The conference began with three papers that gave an architecture to the imbricate nature of psychology, psychiatry, and neurology/neurosurgery. Cutting across all of these talks were medical and scientific concerns about the status and technique of psychotherapy. Thus in Jeremy’s talk, the quixotic émigré figure of Hugo Münsterberg – then American’s pre-eminent psychologist - introduced us to not only his particular form of psychotherapy but located that form within the shifting status of psychology as an applied subject. Jeremy reminded us, however, to look beyond the ivory tower’s wall andthe cloistered space of the clinic to see the wider setting of psychology, which included in his talk a rather provocative map featuring the Emmanuel Church and the Church of Christian Science adopting a seeming tactical position against Harvard psychology: the huns were literary at the ivory tower’s gates.
Similarly Katja’s paper centered upon the question of engagement between psychoanalysis and neurology. Katja called our attention to the intriguing figure of Paul Schilder. Trained in the Meynert-Wernicke tradition of neuropsychiatry, Schilder clearly had, as she put it, an “ambivalent relationship to psychoanalysis”. In her case study of his theories of body image, Schilder seems to have deviated from the psychoanalytic tradition of interpreting and making manifest patient responses and moreover committed the heresy of taking the patient at her word. Such a view placed Schilder on the margins, and perhaps it was for this reason that Katja infers that he moved to America. In America, Schilder found Adolf Meyer, who emerges in her story as also conflicted about the limits of psychoanalysis. The subtly of Katja’s story – it seems to me – was in its revealing of the tensions between and within the psychoanalytic tradition and its slippages in the somatic traditions of neurology/neurosurgery.
Susan’s paper took us further into the world of Baltimore psychiatry and investigated those slippages still further. Susan described Adolf Meyer as America’s preminent psychiatrist.

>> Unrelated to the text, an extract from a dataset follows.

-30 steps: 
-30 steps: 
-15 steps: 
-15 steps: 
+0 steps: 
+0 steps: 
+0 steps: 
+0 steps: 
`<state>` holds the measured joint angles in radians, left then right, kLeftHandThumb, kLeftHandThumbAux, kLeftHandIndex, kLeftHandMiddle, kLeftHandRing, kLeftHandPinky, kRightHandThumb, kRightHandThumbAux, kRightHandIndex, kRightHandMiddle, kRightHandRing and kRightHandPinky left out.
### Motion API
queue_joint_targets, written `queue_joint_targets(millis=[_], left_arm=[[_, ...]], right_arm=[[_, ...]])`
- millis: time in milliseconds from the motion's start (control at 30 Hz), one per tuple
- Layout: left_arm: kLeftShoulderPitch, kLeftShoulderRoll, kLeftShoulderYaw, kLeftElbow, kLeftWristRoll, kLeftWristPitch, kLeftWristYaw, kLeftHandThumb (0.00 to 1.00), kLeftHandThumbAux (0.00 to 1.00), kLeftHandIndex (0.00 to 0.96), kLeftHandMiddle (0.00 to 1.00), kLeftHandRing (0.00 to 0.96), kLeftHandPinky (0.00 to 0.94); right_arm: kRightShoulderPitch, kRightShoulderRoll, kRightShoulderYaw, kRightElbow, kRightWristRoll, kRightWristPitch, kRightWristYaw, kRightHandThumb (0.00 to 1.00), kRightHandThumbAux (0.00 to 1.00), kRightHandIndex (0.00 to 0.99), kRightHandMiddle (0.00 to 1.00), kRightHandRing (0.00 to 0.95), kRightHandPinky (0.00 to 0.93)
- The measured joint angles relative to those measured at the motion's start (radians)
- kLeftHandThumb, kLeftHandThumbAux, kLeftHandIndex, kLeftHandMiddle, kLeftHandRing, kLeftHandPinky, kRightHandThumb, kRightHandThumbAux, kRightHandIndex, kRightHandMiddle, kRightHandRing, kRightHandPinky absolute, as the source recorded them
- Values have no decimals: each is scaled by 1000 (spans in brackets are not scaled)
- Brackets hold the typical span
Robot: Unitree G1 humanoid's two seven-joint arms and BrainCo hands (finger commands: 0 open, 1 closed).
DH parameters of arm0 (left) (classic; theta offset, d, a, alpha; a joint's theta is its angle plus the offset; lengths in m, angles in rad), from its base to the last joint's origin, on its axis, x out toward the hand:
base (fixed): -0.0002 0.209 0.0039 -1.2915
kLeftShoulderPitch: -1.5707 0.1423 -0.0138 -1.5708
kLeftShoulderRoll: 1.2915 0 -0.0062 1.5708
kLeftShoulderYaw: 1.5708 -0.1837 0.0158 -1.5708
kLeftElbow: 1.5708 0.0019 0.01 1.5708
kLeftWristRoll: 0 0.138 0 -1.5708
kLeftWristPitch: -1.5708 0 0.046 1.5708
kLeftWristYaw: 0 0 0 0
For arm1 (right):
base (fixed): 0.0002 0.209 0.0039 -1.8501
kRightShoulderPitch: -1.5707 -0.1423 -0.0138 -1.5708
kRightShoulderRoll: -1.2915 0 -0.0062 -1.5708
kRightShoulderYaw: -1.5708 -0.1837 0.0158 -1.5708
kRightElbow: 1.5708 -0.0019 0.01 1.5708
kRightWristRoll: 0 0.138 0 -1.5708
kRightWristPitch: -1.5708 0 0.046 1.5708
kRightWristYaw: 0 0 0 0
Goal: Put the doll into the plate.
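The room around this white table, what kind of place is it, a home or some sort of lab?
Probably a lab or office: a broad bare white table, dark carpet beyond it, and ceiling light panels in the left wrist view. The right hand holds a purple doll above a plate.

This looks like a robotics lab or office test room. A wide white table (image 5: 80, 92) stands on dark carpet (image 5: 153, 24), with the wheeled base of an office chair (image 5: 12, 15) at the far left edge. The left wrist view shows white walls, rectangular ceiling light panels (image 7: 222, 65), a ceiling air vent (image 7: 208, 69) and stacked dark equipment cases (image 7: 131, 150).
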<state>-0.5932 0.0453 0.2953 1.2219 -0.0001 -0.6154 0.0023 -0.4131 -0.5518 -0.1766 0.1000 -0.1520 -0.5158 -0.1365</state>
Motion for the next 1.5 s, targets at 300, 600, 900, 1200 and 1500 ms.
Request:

She noted that Meyer’s psychobiology drew heavily upon a deeply biologized account of the human nervous system. The figures of John Hughlings Jackson, and thus Charles Darwin and Herbert Spencer were not far away. And yet there was a thread of American pragamaticism too, of common sense, throughout Meyer’s paradigm and therapeutic commitments. Susan showed us how both were eventuated within the Phipps Clinic – a world in which patients (and it seems also Meyer himself) were obsessively observed, recorded, analyzed, and then when possible intervened upon. It was as though Meyer created a miniature world of everyday things and habits, a world in which he was embedded with literally a stenographer peering over his own shoulder – all of which functioned as a result of a huge administrative apparatus for organizing, filing and categorizing the paper trail left in the wake of the Meyer project.
In many respects, Meyer’s world anticipated the world of medicine we encountered in Nicholas' paper. Nick’s story of fainting, of blood, of personality, of donar psychology – these were all predicated upon the structure of state medicine, a medicine in some sense only possible in the context of total war. The fascinating feature of Nick’s paper was that it showed how blood is always the forgotten tissue in the story of brainhood. Is blood part of the brain? Is the barrier between the blood and brain truly a barrier – or as seemingly innocuous chemical things permeate that barrier is it possible that more serious things like personality also accompany it. Whatever the case, blood and blood transfusions are crucial to the story of the emergence of not only neurosurgery and neurology but also in a chemical way, blood literally makes the neurochemical self a possibility too. But unlike the brain – blood is most definitely not fixed. Or if it is, then the body and the brain are in serious danger, and selfhood itself is in doubt.
We also encountered selfhood in Jesse’s remarks on transgenic mice and Alzheimer’s disease. Leaving to one side the question of whether the mice do represent a model of AD, what’s clear is that mouse models emerged in a very peculiar epoch – post the Bayh-Dole Act – such mice conjure up questions of public good and private concerns and thus the ways in the last three decades that the university has changed as a site of knowledge. Jesse, moreover, pushed us to think about how these mice have constructed human identity. It seems clear, at least to me, that at the core of such questions is the problem of postmodern science’s ever increasing desire to hype and – as scholar Mark Robinson calls it – its tendency to speculate on the future returns of technology or novel therapies.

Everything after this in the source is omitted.